Task brief =
Without any pictures, print exactly the lines that run from the start of the data through the line containing "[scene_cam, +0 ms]".

Data =
· · ·

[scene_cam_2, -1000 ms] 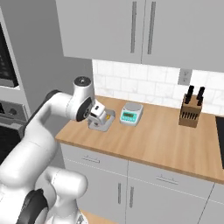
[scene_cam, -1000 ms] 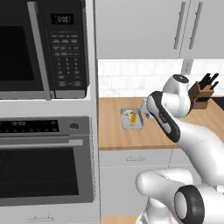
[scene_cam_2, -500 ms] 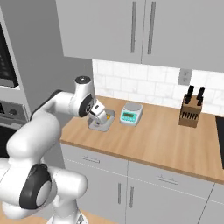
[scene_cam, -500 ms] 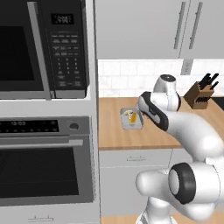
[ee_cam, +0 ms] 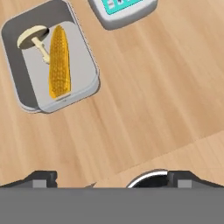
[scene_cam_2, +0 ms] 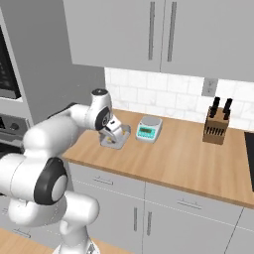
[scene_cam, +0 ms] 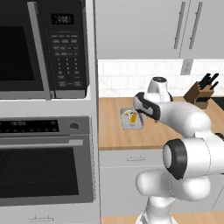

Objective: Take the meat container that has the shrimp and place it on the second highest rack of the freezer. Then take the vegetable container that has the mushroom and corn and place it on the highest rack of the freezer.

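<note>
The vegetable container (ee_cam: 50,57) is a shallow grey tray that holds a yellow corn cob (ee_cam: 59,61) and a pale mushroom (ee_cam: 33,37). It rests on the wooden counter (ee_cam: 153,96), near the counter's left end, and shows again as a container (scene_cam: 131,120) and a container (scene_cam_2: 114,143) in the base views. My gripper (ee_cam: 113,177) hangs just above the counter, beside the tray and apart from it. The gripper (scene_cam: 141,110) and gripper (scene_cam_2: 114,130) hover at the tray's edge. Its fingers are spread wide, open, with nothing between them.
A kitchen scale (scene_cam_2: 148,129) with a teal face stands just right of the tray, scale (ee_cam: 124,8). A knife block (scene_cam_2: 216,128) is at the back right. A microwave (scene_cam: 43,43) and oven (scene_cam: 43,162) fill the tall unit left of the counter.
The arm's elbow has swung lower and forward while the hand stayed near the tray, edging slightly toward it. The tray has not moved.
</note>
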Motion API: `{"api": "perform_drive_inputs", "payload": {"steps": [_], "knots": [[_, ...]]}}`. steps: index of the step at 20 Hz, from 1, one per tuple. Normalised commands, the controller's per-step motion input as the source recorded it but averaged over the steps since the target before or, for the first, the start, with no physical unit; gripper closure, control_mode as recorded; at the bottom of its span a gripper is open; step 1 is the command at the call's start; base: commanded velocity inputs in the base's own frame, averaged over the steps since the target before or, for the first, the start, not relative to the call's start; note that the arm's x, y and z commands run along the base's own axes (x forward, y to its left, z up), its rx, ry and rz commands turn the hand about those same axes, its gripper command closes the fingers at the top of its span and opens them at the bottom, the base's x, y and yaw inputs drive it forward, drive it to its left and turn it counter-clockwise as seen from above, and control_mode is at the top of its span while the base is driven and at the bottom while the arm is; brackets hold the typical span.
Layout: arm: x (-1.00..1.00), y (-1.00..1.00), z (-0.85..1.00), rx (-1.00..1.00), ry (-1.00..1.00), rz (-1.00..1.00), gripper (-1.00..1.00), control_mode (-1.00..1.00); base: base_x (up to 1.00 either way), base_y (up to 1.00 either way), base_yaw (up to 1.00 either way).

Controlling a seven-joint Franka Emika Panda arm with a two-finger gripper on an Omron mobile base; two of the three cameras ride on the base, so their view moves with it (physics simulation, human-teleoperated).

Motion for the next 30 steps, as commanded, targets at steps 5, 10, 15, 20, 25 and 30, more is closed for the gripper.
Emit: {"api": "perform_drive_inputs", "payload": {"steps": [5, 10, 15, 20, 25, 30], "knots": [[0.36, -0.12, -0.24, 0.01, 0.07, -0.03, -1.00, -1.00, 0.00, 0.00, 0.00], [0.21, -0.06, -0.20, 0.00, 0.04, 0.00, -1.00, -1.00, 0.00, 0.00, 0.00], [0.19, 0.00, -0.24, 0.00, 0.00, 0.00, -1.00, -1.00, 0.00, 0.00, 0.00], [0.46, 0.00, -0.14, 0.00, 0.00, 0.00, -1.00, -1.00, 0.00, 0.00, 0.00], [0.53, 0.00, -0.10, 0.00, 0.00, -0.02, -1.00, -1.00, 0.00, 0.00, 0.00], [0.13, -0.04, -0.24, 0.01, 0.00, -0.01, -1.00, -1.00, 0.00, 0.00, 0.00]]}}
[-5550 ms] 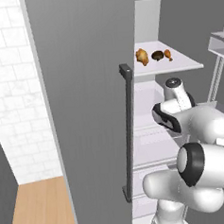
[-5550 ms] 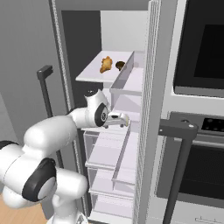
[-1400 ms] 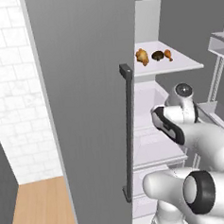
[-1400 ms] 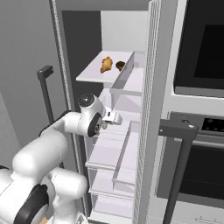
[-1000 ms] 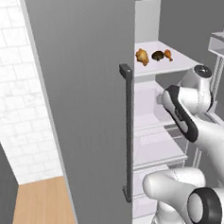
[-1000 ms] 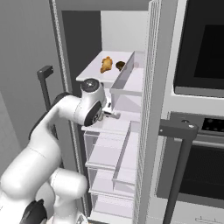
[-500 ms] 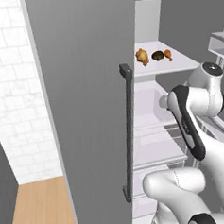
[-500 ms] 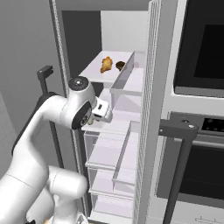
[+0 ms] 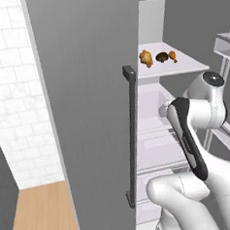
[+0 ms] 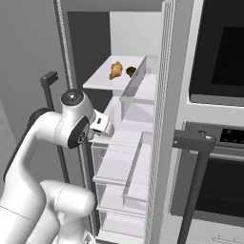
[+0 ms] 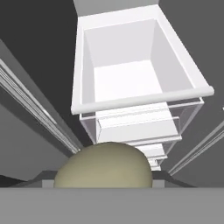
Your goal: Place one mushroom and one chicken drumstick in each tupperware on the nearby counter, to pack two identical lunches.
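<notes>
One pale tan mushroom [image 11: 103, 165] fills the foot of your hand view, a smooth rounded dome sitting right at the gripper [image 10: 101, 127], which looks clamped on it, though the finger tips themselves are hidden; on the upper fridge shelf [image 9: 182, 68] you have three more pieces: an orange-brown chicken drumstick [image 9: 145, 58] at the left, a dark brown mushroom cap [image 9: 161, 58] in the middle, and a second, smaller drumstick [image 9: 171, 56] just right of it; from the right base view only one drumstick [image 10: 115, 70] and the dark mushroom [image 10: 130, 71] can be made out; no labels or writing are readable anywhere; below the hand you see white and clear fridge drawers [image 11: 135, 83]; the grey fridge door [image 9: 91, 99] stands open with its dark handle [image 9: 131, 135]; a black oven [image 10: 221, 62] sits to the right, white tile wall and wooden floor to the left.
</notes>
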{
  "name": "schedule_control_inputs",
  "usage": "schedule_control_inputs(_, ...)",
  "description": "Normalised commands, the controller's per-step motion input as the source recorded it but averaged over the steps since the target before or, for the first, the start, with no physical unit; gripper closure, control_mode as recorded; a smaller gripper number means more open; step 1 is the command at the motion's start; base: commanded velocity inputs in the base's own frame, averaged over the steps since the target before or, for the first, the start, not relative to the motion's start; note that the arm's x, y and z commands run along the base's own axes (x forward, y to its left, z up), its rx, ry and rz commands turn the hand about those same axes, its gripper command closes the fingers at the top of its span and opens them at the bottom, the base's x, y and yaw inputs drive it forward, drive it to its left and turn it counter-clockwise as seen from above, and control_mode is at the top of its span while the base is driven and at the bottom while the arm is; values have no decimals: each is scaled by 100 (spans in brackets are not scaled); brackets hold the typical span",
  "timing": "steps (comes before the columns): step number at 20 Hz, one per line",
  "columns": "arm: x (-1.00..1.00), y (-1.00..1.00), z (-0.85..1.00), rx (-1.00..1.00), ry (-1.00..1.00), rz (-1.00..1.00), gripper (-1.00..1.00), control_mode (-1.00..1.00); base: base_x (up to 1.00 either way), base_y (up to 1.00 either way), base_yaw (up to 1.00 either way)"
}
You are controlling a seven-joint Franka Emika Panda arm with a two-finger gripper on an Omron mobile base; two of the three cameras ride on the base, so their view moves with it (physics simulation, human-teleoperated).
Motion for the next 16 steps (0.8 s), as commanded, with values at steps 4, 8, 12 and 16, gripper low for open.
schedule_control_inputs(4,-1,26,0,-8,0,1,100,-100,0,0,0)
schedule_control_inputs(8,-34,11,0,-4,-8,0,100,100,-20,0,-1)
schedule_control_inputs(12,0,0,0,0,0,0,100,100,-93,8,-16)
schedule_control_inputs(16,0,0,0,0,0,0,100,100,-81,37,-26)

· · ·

The completed task =
[scene_cam_2, -1000 ms] 
[scene_cam, -1000 ms] 
[scene_cam_2, -500 ms] 
[scene_cam, -500 ms] 
[ee_cam, +0 ms] 
[scene_cam_2, +0 ms] 
[scene_cam, +0 ms] 

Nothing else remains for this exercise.